<<<<

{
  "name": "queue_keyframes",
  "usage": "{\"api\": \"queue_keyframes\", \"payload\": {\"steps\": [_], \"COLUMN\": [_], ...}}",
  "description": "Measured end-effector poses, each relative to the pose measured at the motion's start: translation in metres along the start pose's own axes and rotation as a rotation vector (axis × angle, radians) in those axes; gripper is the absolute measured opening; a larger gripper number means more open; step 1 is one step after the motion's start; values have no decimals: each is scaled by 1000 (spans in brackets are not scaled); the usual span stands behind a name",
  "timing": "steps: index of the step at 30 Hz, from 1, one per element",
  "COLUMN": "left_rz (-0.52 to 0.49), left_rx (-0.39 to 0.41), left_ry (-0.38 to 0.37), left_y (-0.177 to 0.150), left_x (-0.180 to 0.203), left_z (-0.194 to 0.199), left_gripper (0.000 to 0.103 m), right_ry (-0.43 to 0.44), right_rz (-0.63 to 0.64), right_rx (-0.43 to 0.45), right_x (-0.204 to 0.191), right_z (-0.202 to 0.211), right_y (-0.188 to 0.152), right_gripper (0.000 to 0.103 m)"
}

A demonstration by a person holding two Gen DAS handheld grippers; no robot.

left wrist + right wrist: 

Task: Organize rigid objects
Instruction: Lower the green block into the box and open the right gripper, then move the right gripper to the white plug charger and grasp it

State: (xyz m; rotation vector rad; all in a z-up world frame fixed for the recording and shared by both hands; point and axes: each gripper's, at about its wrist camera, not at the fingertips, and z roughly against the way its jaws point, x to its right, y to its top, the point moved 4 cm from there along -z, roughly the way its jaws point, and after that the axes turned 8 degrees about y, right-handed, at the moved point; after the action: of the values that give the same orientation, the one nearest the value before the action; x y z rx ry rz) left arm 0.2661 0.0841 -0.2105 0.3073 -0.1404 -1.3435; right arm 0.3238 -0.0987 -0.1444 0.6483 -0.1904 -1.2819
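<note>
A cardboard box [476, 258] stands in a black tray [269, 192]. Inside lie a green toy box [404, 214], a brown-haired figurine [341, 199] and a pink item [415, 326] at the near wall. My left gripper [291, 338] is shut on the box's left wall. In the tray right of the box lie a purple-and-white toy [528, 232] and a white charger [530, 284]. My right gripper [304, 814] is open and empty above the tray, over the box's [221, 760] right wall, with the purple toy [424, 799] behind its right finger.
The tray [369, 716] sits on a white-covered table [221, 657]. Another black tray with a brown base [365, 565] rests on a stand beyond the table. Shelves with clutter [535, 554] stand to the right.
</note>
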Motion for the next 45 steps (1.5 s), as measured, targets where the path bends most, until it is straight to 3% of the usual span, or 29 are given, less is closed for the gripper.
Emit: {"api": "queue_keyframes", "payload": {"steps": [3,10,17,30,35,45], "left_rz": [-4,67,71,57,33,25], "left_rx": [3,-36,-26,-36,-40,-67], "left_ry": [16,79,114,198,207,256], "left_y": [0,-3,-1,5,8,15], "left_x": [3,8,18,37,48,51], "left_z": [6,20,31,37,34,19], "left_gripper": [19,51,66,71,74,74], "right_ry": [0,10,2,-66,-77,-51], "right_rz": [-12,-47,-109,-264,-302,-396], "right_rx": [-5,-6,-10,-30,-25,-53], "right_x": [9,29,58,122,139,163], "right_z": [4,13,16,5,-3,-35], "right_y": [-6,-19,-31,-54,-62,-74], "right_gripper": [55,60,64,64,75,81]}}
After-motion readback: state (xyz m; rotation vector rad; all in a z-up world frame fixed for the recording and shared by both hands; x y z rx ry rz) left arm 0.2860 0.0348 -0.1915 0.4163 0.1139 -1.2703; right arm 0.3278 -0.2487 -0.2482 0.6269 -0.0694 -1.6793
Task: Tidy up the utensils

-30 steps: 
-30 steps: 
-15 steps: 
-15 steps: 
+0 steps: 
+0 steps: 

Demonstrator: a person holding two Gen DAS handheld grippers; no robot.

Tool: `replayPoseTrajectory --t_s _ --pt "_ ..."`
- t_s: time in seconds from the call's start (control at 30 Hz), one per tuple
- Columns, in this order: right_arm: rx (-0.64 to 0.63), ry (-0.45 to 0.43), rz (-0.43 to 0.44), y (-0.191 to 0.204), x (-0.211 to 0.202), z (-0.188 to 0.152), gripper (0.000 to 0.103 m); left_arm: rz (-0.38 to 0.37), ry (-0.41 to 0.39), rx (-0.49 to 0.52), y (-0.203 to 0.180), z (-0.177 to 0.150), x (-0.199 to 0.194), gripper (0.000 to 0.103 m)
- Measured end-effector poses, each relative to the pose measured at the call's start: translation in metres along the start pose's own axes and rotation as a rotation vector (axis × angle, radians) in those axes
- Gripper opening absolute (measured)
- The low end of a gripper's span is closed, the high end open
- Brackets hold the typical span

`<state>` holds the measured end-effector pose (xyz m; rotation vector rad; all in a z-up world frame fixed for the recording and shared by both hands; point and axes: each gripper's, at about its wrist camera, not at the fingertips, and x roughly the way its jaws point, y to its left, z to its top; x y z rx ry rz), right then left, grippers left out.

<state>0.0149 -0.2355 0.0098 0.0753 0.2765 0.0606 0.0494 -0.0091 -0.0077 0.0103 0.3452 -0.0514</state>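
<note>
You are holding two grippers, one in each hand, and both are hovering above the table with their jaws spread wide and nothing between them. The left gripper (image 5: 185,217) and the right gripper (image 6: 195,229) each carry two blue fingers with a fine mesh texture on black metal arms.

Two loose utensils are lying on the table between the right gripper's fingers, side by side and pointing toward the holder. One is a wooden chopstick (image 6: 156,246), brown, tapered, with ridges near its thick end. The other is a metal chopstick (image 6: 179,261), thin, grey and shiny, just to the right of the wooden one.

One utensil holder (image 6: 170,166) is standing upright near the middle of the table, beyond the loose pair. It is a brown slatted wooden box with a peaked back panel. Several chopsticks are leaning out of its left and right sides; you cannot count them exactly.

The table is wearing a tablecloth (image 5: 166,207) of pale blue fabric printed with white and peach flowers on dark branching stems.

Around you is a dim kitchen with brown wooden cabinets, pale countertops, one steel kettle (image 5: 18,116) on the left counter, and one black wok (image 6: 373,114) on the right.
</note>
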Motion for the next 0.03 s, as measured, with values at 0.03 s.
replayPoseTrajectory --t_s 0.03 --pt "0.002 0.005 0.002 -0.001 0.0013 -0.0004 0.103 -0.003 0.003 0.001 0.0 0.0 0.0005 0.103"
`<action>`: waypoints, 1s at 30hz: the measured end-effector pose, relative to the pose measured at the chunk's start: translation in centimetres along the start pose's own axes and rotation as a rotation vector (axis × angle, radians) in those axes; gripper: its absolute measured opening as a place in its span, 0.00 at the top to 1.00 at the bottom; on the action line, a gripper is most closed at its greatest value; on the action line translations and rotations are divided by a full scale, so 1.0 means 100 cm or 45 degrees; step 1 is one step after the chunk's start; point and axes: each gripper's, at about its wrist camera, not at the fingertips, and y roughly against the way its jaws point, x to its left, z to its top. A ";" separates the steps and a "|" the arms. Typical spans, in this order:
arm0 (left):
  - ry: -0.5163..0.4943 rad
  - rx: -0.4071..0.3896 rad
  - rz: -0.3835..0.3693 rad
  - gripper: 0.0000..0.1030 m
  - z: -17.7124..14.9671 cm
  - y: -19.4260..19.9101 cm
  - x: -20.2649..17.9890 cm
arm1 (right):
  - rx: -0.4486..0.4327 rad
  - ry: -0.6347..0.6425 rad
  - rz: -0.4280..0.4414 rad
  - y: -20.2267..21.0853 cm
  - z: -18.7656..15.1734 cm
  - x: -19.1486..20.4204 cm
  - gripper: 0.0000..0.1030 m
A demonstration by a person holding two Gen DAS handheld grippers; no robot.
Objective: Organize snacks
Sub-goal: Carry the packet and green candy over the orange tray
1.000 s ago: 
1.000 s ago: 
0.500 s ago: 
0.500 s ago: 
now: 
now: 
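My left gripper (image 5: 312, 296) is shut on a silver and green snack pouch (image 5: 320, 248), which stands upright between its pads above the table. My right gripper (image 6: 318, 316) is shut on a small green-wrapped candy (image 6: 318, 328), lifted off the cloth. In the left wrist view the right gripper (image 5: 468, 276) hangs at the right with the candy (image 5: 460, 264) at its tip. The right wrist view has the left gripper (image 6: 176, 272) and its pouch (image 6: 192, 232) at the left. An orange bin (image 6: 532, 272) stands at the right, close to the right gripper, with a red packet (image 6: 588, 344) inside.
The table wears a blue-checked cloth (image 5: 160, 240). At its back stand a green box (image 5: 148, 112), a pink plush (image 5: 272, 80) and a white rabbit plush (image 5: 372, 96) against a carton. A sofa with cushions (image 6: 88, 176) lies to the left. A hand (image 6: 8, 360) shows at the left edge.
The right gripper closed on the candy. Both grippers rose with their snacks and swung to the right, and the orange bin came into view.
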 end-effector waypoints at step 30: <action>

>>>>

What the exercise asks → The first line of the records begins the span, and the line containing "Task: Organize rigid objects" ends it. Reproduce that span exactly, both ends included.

Solved problem →
{
  "name": "queue_keyframes",
  "usage": "{\"api\": \"queue_keyframes\", \"payload\": {\"steps\": [_], \"COLUMN\": [_], ...}}",
  "description": "Measured end-effector poses, each relative to the pose measured at the motion's start: translation in metres along the start pose's own axes and rotation as a rotation vector (axis × angle, radians) in those axes; gripper is the absolute measured opening; a larger gripper number means more open; step 1 is one step after the motion's start; values have no decimals: each is scaled by 1000 (spans in brackets are not scaled); the usual span stands behind a name",
  "timing": "steps: index of the step at 30 Hz, from 1, one per element",
  "COLUMN": "left_rz (-0.52 to 0.49), left_rx (-0.39 to 0.41), left_ry (-0.38 to 0.37), left_y (-0.177 to 0.150), left_x (-0.180 to 0.203), left_z (-0.194 to 0.199), left_gripper (0.000 to 0.103 m), right_ry (-0.43 to 0.44), right_rz (-0.63 to 0.64), right_rx (-0.43 to 0.45), right_x (-0.204 to 0.191), right_z (-0.202 to 0.211), right_y (-0.188 to 0.152), right_gripper (0.000 to 0.103 m)"
}

A demonstration by a person holding two Gen DAS handheld grippers; no robot.

left wrist + right wrist: 

Task: Organize rigid objects

With this, the answer is finished.